Thursday, December 16, 2010

i get by

i don't think i will be able to ever accept myself for who i am or what i have become. life changes many things, but i did not think ever it had the ability to change me. But to my viewing it has.

or was i the one to change me?
i guess in the end, i myself did change me. and when i think about it again and again, i don't think i like this change.

i used to think a lot about the future, and what i wanted and how i wanted to go to school and do something really great in life. and as it turns out, i still want to do all that. I just don't want to go to school for it. i dont think i need to go to school to realize my potential to this world. I  think in the back of my mind i already know what it is and what i want to do.
it just now has to come forward and let me act apon it.

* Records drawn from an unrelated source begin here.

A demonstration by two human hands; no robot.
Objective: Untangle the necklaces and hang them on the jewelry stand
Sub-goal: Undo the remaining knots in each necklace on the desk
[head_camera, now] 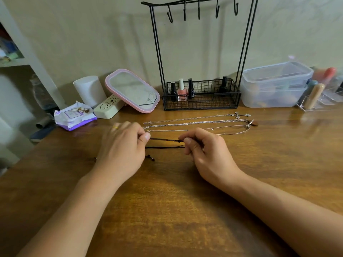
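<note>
A black cord necklace [164,140] is stretched between both hands just above the wooden table [167,201]. My left hand [123,145] pinches its left end, my right hand [202,151] pinches the other end near a knot. A lower strand of the cord runs between the hands, and its loose ends lie by my left hand. Behind the hands three silver chain necklaces [194,122] lie side by side in straight rows, one with a cross pendant [238,115]. The black wire jewelry stand [200,52] rises at the back, its hooks bare.
Nail polish bottles [181,89] sit in the stand's wire basket. A pink-framed mirror [132,90], a white cup [90,89], a cream case and a purple wipes pack [74,117] are back left. Clear plastic boxes [274,84] and an organiser stand back right.
</note>
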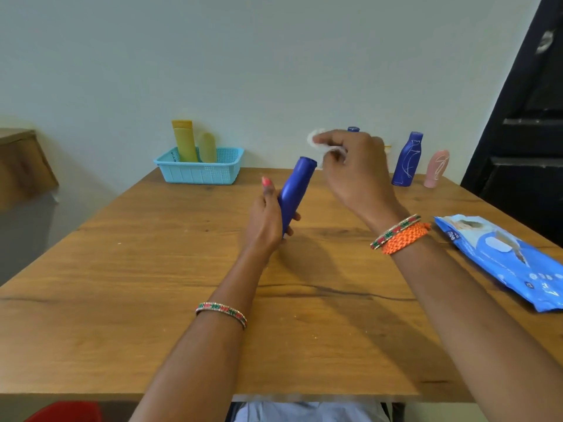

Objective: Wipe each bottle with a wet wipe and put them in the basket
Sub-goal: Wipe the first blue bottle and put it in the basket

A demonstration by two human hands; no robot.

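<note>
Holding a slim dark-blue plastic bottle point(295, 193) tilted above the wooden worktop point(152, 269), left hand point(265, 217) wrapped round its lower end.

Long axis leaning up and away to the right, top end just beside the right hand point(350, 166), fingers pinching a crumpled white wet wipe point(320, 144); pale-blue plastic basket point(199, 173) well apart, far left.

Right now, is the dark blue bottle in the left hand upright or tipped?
Tipped. The dark blue bottle leans up and to the right, off the table, gripped low by the left hand.
</note>
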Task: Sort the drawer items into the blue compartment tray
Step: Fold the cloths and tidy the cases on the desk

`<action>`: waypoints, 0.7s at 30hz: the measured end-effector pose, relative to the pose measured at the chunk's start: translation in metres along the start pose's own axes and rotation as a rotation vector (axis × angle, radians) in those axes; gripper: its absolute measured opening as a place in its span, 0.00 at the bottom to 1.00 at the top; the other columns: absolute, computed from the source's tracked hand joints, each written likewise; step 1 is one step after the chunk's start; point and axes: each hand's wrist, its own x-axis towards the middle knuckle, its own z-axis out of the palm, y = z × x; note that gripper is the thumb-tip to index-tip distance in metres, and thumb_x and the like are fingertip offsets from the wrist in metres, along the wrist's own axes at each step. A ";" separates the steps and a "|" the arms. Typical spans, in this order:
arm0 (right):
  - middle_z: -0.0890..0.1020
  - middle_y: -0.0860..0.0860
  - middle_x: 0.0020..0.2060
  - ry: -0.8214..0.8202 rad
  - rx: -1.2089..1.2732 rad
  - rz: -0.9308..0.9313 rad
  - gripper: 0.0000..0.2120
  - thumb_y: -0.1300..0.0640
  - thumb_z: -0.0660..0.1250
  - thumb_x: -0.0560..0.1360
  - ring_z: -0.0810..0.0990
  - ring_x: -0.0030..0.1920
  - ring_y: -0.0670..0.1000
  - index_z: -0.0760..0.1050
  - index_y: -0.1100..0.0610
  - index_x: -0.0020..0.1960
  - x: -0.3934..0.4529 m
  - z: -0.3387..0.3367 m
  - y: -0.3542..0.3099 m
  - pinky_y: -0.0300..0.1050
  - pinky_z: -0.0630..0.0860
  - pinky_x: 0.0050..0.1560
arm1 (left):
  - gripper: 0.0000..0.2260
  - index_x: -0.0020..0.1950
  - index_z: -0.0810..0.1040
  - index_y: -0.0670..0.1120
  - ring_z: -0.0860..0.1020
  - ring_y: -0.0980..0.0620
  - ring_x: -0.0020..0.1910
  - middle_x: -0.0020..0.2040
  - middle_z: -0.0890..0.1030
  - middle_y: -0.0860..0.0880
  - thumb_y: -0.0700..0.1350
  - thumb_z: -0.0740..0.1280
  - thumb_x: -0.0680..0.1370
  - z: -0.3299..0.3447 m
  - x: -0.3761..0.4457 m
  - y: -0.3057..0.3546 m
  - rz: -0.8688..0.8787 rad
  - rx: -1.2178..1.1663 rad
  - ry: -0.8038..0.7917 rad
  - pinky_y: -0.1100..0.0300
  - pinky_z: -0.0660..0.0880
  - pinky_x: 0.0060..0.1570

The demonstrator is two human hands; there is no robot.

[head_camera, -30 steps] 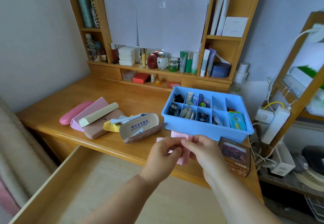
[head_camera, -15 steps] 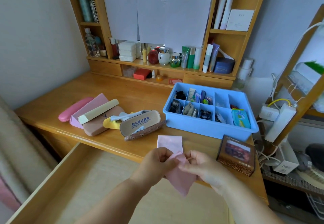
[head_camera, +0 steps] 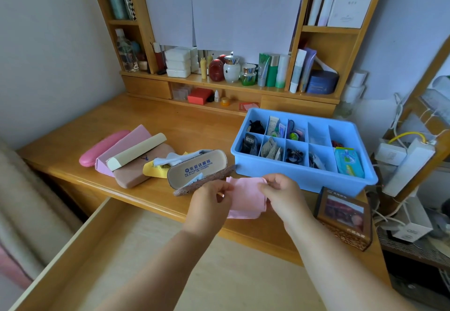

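Head view: pink cloth (head_camera: pixel 247 197) held up flat between both hands, just above the front edge of the desk (head_camera: pixel 199 125), in front of the blue tray (head_camera: pixel 304 177). Left hand (head_camera: pixel 209 203) pinches the cloth's left edge between thumb and fingers. Right hand (head_camera: pixel 283 196) pinches the upper right corner the same way. Cloth hangs as a rough square, lower edge loose.

Tray sits on the right part of the desk, just behind the cloth. Divided into two rows of compartments. Back row holds a dark bundle, small tubes, a few colourful bits. Front row holds a dark object, paper packets, black hair clips; the far right section holds a green-and-blue wipes pack (head_camera: pixel 348 161).

Just left of the hands lies an open glasses case (head_camera: pixel 197 168), beige lining with blue print, a white cloth inside. Touching it on the left, a yellow cloth (head_camera: pixel 153 169). Further left, a stack: brown case (head_camera: pixel 136 174) at the bottom, cream triangular case (head_camera: pixel 136 151) over it, pink triangular case (head_camera: pixel 126 145) beside, and a rounded pink case (head_camera: pixel 103 149) at the far left.

Right of the hands, a brown patterned box (head_camera: pixel 344 215) stands at the desk's front corner. Below the desk edge, the drawer (head_camera: pixel 97 250) is pulled out. Shelves behind the desk carry bottles and jars.
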 end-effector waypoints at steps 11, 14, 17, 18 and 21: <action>0.75 0.40 0.40 0.059 -0.457 -0.242 0.14 0.54 0.69 0.74 0.73 0.39 0.38 0.72 0.46 0.59 -0.002 0.014 0.031 0.29 0.63 0.31 | 0.12 0.60 0.79 0.52 0.74 0.55 0.39 0.48 0.74 0.53 0.46 0.64 0.77 -0.001 -0.002 -0.022 0.072 0.297 -0.120 0.65 0.71 0.40; 0.74 0.40 0.41 0.089 -0.560 -0.401 0.05 0.55 0.67 0.75 0.74 0.38 0.39 0.75 0.48 0.49 -0.014 0.005 0.042 0.30 0.67 0.33 | 0.09 0.53 0.82 0.50 0.77 0.56 0.44 0.46 0.80 0.53 0.41 0.65 0.77 -0.026 -0.005 -0.016 0.231 0.221 0.030 0.65 0.74 0.43; 0.77 0.45 0.42 0.092 -0.685 -0.553 0.05 0.62 0.71 0.71 0.76 0.40 0.48 0.79 0.53 0.43 -0.018 -0.003 0.057 0.43 0.75 0.38 | 0.06 0.50 0.82 0.45 0.79 0.54 0.47 0.47 0.82 0.50 0.39 0.65 0.77 -0.059 0.006 -0.021 0.178 0.148 0.216 0.63 0.78 0.40; 0.77 0.46 0.43 0.095 -0.693 -0.571 0.05 0.63 0.72 0.69 0.77 0.41 0.50 0.80 0.55 0.42 -0.018 -0.003 0.059 0.45 0.76 0.39 | 0.07 0.51 0.82 0.44 0.78 0.54 0.46 0.47 0.82 0.49 0.39 0.65 0.77 -0.072 0.014 -0.027 0.128 0.145 0.260 0.65 0.77 0.38; 0.78 0.47 0.43 0.130 -0.673 -0.581 0.07 0.66 0.73 0.67 0.77 0.40 0.51 0.80 0.56 0.41 -0.016 -0.001 0.061 0.45 0.76 0.39 | 0.08 0.54 0.80 0.45 0.76 0.50 0.43 0.47 0.81 0.48 0.40 0.65 0.77 -0.102 0.044 -0.053 0.013 0.282 0.305 0.57 0.76 0.44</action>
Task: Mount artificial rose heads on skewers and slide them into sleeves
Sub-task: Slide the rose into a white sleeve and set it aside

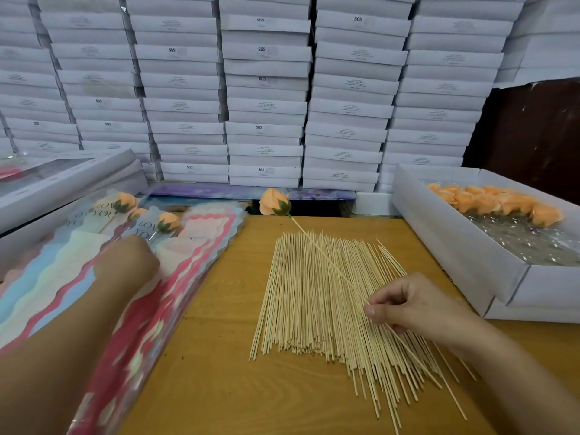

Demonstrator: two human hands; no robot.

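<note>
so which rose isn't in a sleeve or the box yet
The peach rose on the skewer pinched by the right hand, raised above the skewer pile.

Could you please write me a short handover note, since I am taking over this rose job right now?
Right hand pinches the skewer low down; a peach rose head is already mounted on its far tip, held above the loose skewer pile on the wooden table.
Left hand reaches over the stack of sleeves; its fingers are hidden, so its grip is unclear.
Done: sleeved roses lie at the stack's far end.
Left: sleeve the held rose, then mount the loose rose heads waiting in the white box on the right.
</note>
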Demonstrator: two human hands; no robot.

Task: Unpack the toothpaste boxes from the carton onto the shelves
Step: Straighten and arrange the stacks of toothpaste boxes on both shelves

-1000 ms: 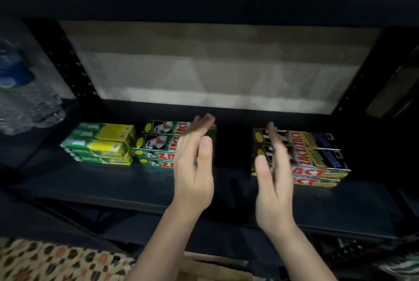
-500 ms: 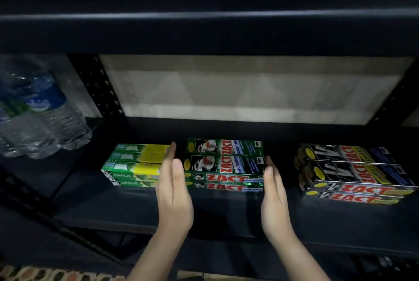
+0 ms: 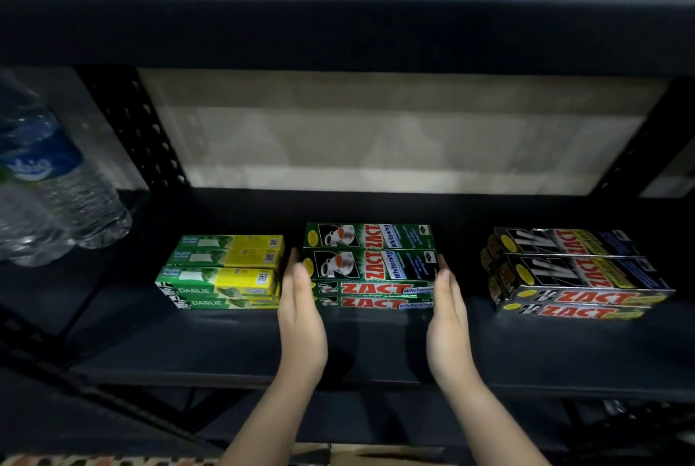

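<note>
Where shelf (image 3: pixel 225 345) carries three stacks | green ZACT boxes (image 3: pixel 370 264) centre, between DARLIE boxes (image 3: pixel 225 272) and black ZACT boxes (image 3: pixel 575 272) | left hand (image 3: pixel 301 319) flat against stack's left end, fingers (image 3: pixel 297 277) straight, together | right hand (image 3: pixel 447 322) likewise at right end | water bottles (image 3: pixel 49 195) far left

water bottles (image 3: pixel 56 195) | far left, upright | pale back wall (image 3: pixel 395 134)

Green ZACT boxes (image 3: pixel 370 266): four visible, stacked two by two. Black ZACT boxes (image 3: pixel 575 274): four visible. Darlie boxes (image 3: pixel 225 272): count unclear. Water bottles (image 3: pixel 56 183), far left: at least two.
</note>
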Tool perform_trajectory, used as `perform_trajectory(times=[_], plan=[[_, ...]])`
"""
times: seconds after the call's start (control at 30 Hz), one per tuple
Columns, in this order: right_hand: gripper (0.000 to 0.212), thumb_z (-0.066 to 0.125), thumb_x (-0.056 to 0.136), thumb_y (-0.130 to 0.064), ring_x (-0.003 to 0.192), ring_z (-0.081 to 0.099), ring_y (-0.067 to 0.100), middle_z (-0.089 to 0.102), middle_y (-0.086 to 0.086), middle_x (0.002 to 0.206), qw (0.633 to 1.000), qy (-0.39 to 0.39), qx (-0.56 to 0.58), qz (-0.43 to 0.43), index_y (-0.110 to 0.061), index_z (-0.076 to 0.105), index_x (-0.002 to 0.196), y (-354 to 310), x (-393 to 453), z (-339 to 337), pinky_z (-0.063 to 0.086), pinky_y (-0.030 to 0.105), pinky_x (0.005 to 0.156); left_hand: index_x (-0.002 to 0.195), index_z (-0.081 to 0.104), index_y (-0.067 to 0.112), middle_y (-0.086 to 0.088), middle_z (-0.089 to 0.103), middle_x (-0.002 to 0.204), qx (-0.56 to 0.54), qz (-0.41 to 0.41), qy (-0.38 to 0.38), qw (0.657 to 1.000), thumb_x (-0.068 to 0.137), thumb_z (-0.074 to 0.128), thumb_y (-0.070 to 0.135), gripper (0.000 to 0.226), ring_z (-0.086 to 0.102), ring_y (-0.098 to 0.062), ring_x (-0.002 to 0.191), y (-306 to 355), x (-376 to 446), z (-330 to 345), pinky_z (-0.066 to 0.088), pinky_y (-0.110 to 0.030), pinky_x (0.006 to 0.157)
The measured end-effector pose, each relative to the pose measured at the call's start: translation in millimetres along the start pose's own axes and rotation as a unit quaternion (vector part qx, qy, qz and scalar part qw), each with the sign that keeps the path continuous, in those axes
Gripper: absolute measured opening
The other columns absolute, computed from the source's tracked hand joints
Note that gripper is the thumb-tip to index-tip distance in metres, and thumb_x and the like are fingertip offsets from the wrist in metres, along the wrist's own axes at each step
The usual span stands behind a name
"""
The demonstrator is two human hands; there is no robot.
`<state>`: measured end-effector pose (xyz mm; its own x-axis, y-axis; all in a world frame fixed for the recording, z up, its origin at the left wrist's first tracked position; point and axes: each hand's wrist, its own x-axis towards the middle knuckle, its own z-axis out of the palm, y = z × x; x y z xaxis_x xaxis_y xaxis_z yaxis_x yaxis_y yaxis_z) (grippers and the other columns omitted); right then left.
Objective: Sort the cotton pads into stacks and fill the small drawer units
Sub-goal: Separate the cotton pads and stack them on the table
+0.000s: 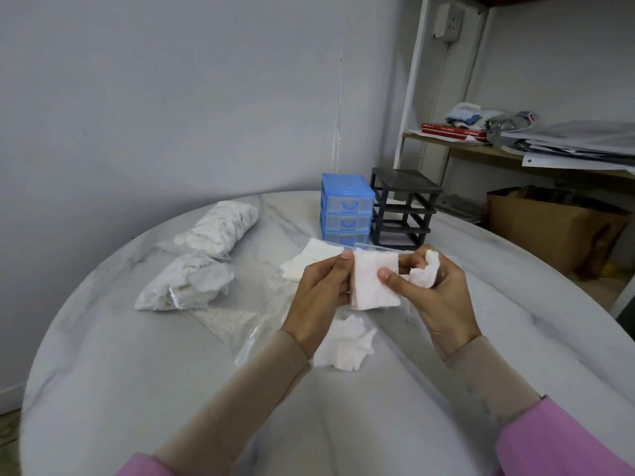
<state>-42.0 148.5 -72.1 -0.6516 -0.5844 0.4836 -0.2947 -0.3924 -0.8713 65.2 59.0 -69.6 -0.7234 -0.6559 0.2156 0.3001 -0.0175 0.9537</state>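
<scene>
Both hands hold a small stack of square white cotton pads (372, 283) above the table. My left hand (321, 293) grips its left edge. My right hand (436, 290) pinches the right edge with the thumb on the front, and its other fingers curl round a crumpled pad (426, 271). Under the hands lies a loose crumpled heap of pads (347, 345), and a flat stack of pads (311, 262) sits behind. A blue three-drawer unit (347, 209) with its drawers in stands at the back, beside a black drawer frame (403, 207) with no drawers in it.
Two clear bags full of cotton pads (218, 223) (187, 286) lie at the left on the round marble table (137, 372). An opened plastic bag (247, 314) lies flat by my left wrist. A shelf with papers (567, 142) and a cardboard box (549, 231) stand at the right.
</scene>
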Motion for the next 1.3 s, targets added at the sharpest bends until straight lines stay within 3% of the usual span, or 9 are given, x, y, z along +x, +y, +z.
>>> perform_trajectory(times=[0.2, 0.33, 0.43, 0.53, 0.67, 0.9, 1.0, 1.1, 1.3], plan=[[0.035, 0.07, 0.072, 0.01, 0.065, 0.062, 0.002, 0.06, -0.014, 0.06, 1.0, -0.002, -0.02, -0.002, -0.01, 0.04, 0.068, -1, -1, 0, 0.054, 0.019, 0.061, 0.098, 0.068, 0.001, -0.01, 0.071, 0.089, -0.002, 0.034, -0.041, 0.999, 0.079, 0.062, 0.022, 0.029, 0.068, -0.015, 0.081, -2, -2, 0, 0.055, -0.023, 0.07], [0.026, 0.073, 0.071, 0.005, 0.078, 0.061, 0.01, 0.063, -0.001, 0.081, 0.999, 0.014, -0.045, 0.007, -0.014, 0.055, 0.078, 2, -1, 0, 0.055, 0.024, 0.073, 0.092, 0.068, 0.007, -0.007, 0.072, 0.087, 0.053, 0.06, 0.011, 0.997, 0.086, 0.061, 0.005, 0.009, 0.068, -0.013, 0.078, -7, 1, -3, 0.054, -0.022, 0.067], [0.026, 0.071, 0.075, 0.002, 0.071, 0.06, -0.001, 0.061, 0.0, 0.087, 0.998, 0.02, -0.045, 0.04, -0.011, 0.053, 0.089, 3, 1, -2, 0.05, 0.014, 0.066, 0.096, 0.062, 0.017, -0.005, 0.071, 0.088, 0.098, 0.079, 0.059, 0.99, 0.087, 0.06, 0.004, 0.015, 0.068, -0.015, 0.078, -9, 2, -7, 0.055, -0.024, 0.066], [0.024, 0.065, 0.079, -0.006, 0.071, 0.061, -0.003, 0.063, -0.003, 0.084, 0.996, 0.013, 0.023, 0.086, -0.007, 0.05, 0.099, 3, 2, -2, 0.048, 0.013, 0.061, 0.1, 0.045, 0.029, 0.0, 0.067, 0.08, 0.125, 0.102, 0.086, 0.983, 0.093, 0.052, 0.006, 0.025, 0.063, -0.011, 0.069, -9, -1, -6, 0.052, -0.025, 0.061], [0.02, 0.043, 0.075, -0.009, 0.074, 0.059, 0.012, 0.066, -0.002, 0.076, 0.984, 0.01, 0.146, 0.105, -0.008, 0.051, 0.093, -2, 2, -4, 0.048, 0.02, 0.058, 0.093, 0.031, 0.021, 0.013, 0.051, 0.058, 0.161, 0.156, 0.083, 0.971, 0.096, 0.041, 0.001, 0.022, 0.044, -0.001, 0.048, -8, -3, -4, 0.034, -0.011, 0.048], [0.019, 0.042, 0.094, -0.003, 0.067, 0.055, 0.008, 0.06, 0.0, 0.083, 0.988, 0.026, 0.045, 0.143, -0.013, 0.057, 0.093, 6, 1, 2, 0.044, 0.019, 0.047, 0.064, 0.063, 0.017, 0.009, 0.061, 0.071, 0.19, 0.172, 0.076, 0.964, 0.086, 0.049, -0.012, 0.039, 0.053, 0.0, 0.068, -4, 0, -9, 0.038, -0.009, 0.066], [0.017, 0.051, 0.092, -0.004, 0.076, 0.063, 0.005, 0.065, 0.0, 0.092, 0.991, 0.011, 0.019, 0.13, -0.01, 0.058, 0.105, 10, -1, 1, 0.053, 0.019, 0.058, 0.061, 0.068, 0.017, 0.005, 0.059, 0.071, 0.194, 0.162, 0.057, 0.966, 0.084, 0.049, -0.014, 0.043, 0.054, -0.002, 0.07, -5, -1, -10, 0.037, -0.008, 0.067], [0.022, 0.059, 0.087, -0.006, 0.087, 0.065, 0.014, 0.068, 0.003, 0.099, 0.992, 0.018, 0.009, 0.128, -0.009, 0.057, 0.109, 10, 0, 0, 0.057, 0.027, 0.073, 0.065, 0.07, 0.016, 0.003, 0.059, 0.077, 0.218, 0.152, 0.051, 0.963, 0.087, 0.045, -0.012, 0.044, 0.054, -0.002, 0.074, -7, -2, -8, 0.036, -0.005, 0.067], [0.019, 0.066, 0.081, -0.006, 0.076, 0.068, 0.011, 0.073, -0.003, 0.08, 0.992, 0.032, 0.019, 0.121, -0.013, 0.052, 0.09, 8, -1, 0, 0.055, 0.025, 0.072, 0.085, 0.068, 0.024, 0.012, 0.064, 0.093, 0.258, 0.164, 0.1, 0.947, 0.085, 0.059, -0.001, 0.027, 0.053, 0.014, 0.084, -8, 1, -13, 0.035, -0.001, 0.075]])
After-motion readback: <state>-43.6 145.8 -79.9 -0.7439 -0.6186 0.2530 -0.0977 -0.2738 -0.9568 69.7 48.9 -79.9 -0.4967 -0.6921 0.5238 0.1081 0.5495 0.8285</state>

a lot has been going on lately, and i am sure no one is reading this, or if someone is they probably know about it. Since all of liverpool seems to know my whole life story even though i only have 5 friends pretty much.

bitches

anyways, i have learned that no matter what life throws at you, you in the end will have to dodge it to get by. And no matter what happens, people will always hate you.

That is the hard part for me, i never make choices based on myself. And then when i do, and hurt someone else, i end up feeling so guilty and it ruins everything even more.
i make decisions based on others, and not what i truly want.
but in all reality, i dont know what i truly want?

fml

this all makes no sense, just blah blahs.